2013年のこと、Slackを開発したTiny Speckのチームは、マーケティング上の問題を抱えていた。確かに、彼らは便利なものを作っていた。グループチャットシステムとして、Slackは機能していたのだ。

しかし、顧客はグループチャットシステムを探しているわけではない。ソフトウェアとその機能のマーケティングなど、多くのものがそうであるように、人々は特定のタスクを実行するため、あるいは既に持っている問題やニーズを解決するためにソフトウェアを購入する。

グループチャットシステムが必要だと考えていない(ましてや知らない)場合、それがどんなに機能満載であっても、なぜ自分のビジネスのために「グループチャットシステム」を採用したり、ましてや購入したりすることがあるだろうか?― 問題を抱えていることを認識していない場合、解決策は解決策とは成り得ないのだ。

Slackの創設者であるスチュワート・バターフィールドチームへのメモに書いているように。
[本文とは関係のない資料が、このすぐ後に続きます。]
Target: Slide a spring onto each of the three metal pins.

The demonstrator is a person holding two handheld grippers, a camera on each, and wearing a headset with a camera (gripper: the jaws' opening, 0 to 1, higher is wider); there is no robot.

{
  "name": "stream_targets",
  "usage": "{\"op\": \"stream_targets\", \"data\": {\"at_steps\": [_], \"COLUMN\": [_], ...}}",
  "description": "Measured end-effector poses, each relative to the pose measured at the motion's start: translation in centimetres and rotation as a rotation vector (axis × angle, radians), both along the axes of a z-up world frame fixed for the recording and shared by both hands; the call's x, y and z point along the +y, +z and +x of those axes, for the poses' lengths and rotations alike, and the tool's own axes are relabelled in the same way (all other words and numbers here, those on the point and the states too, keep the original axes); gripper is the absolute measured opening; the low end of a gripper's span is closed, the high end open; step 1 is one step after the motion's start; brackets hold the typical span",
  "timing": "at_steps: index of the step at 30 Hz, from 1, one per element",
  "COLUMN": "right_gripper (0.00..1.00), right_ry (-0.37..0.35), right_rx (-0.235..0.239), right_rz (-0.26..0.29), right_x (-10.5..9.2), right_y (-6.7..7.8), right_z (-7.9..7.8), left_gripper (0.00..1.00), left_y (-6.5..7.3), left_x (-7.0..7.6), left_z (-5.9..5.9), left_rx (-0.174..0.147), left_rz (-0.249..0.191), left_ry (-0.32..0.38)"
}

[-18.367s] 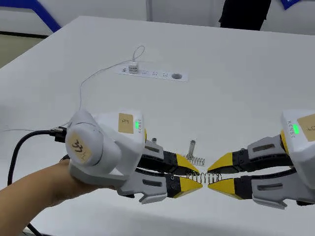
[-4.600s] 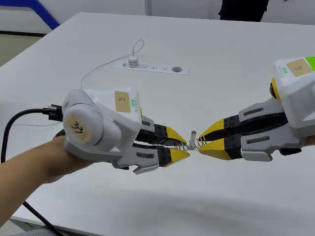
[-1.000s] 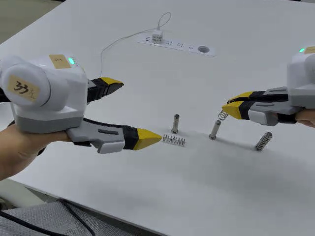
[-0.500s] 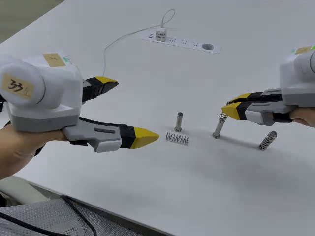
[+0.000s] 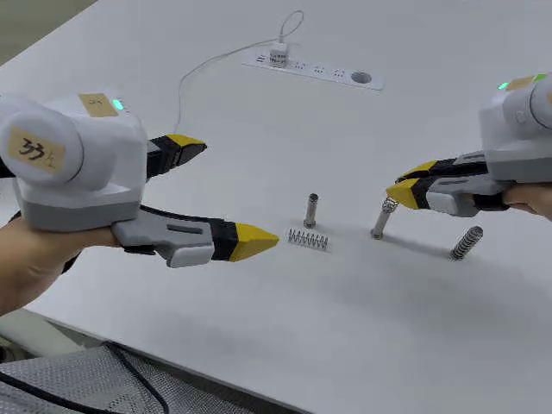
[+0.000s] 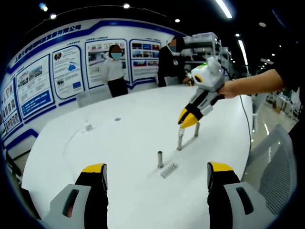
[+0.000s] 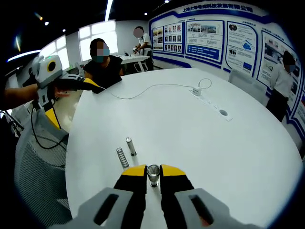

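The left gripper (image 5: 222,194) hovers over the white table (image 5: 259,345) with its jaws spread wide and nothing between them; its tips are yellow and tapered, on grey and black bodies.

Just to the right of its lower tip stands the bare pin (image 5: 310,210), a small smooth cylinder of grey metal, upright; the loose spring (image 5: 309,239), a fine coil of thin wire, lies flat on the table just in front of the bare pin's foot.

Further right, the middle pin (image 5: 379,226) leans a little; the second spring (image 7: 153,173) sits at its top, and the right gripper (image 5: 404,193) is clenched on this coil with its tips at both sides.

At the far right stands the dressed pin (image 5: 466,242), also tilted; a coil covers nearly all its length.

I judge that one pin is done, the second is in hand, and the third waits. The next move probably calls for pushing the coil down along the leaning shaft, keeping it in line so the soft wire does not catch or tip the pin; then the loose spring must be pinched gently from the smooth table.
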State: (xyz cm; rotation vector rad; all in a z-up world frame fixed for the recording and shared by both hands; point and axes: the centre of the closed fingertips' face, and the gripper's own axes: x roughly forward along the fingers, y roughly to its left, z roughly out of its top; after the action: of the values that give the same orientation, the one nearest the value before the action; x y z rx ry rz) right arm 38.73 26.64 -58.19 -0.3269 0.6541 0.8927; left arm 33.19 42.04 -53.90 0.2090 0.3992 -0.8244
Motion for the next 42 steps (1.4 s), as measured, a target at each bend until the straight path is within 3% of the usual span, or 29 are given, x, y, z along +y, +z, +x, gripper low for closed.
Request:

私たちの立場は、多くの新しい企業が置かれている立場とは異なります。私たちは、明確な既存企業が存在する、大きく、明確に定義された市場で戦っているわけではありません。直接の競合は数少なく、表面的には似たようなツールが乱立しているにもかかわらず、われわれは"新しい"市場を定義しようとしているのです。

つまり、製品の改良にとどまらず、市場の改良も必要なのだ。

どのように?バターフィールドの言葉を借りれば、「ここでは馬具は売らない」のだ。

その前提は単純だ。例えば、あなたの会社が馬具を作っているとしよう。値段をウリにすることもできるし、革の質で売ることもできる。あるいは、快適さや調整可能性、サイズ、またはフィット感、または耐久性。

あるいは、馬具を売るのではなく、「乗馬」を売ることがもできる。ライフスタイル。その感覚。馬との絆。冒険心。あるいは、ハーレーダビッドソンのように販売することもできる。自由、独立、クール、そしてワルであること......。

顧客がなりたい人物像を販売することが可能なのだ。

そして、バターフィールドはそれを実践した。彼は、Slackがマーケティングと製品開発の両方において、顧客がどのような存在になり得るかということに焦点を当てるべきだと考えたのだ。

  • 検索すればすぐに情報が得られて、よりリラックスして生産性を高めることができる
  • 途切れることのないコミュニケーションに圧倒されることのない情報の達人
  • チームで何が起こっているのかが分からないというフラストレーションが軽減される
  • 意図的にコミュニケーションをとることができるようになる

バターフィールドにとって、Slackは組織の変革を売るものだった。つまり、人々やチームがより生産的で、協力的で、効果的になることを支援し、メール業務を大幅に削減する。Slackはそのためのツール群に過ぎないのだ。

次のようにバターフィールドは書いている

私たちは、情報過多の解消、ストレスからの解放、そしてこれまで役に立たなかった企業アーカイブの膨大な価値を引き出す新しい能力を売っているのです。より良い組織、より良いチームを作ることを売っているのだ。これは、人々が購入する価値のあるものであり、また、私たちが長期的に販売するのに適したものなのです。私たちは、より良いチームを作りだすことによって、成功することができるのです。

顧客はどうだろう?―あなたが何を売るかなんて気にしていない。

彼らが気にするのは、何を手に入れることができるかということだ。それがどのように問題を解決するのか。ニーズを満たす。彼らが感じるのを助ける。彼らが働くのを助ける。

そして、彼らが生きていくことを助ける。

もしあなたが新しいものを作ったり、比較的ニッチな市場にいるのなら、馬具を売ろうとは思ってはならない。

乗馬を売るのだ。

それがうまくいけばいくほど、つまり、顧客がどのような人間になれるかというビジョンを共有すればするほど、顧客がそこに到達するための手助けとして、あなたを選ぶ可能性が高くなる。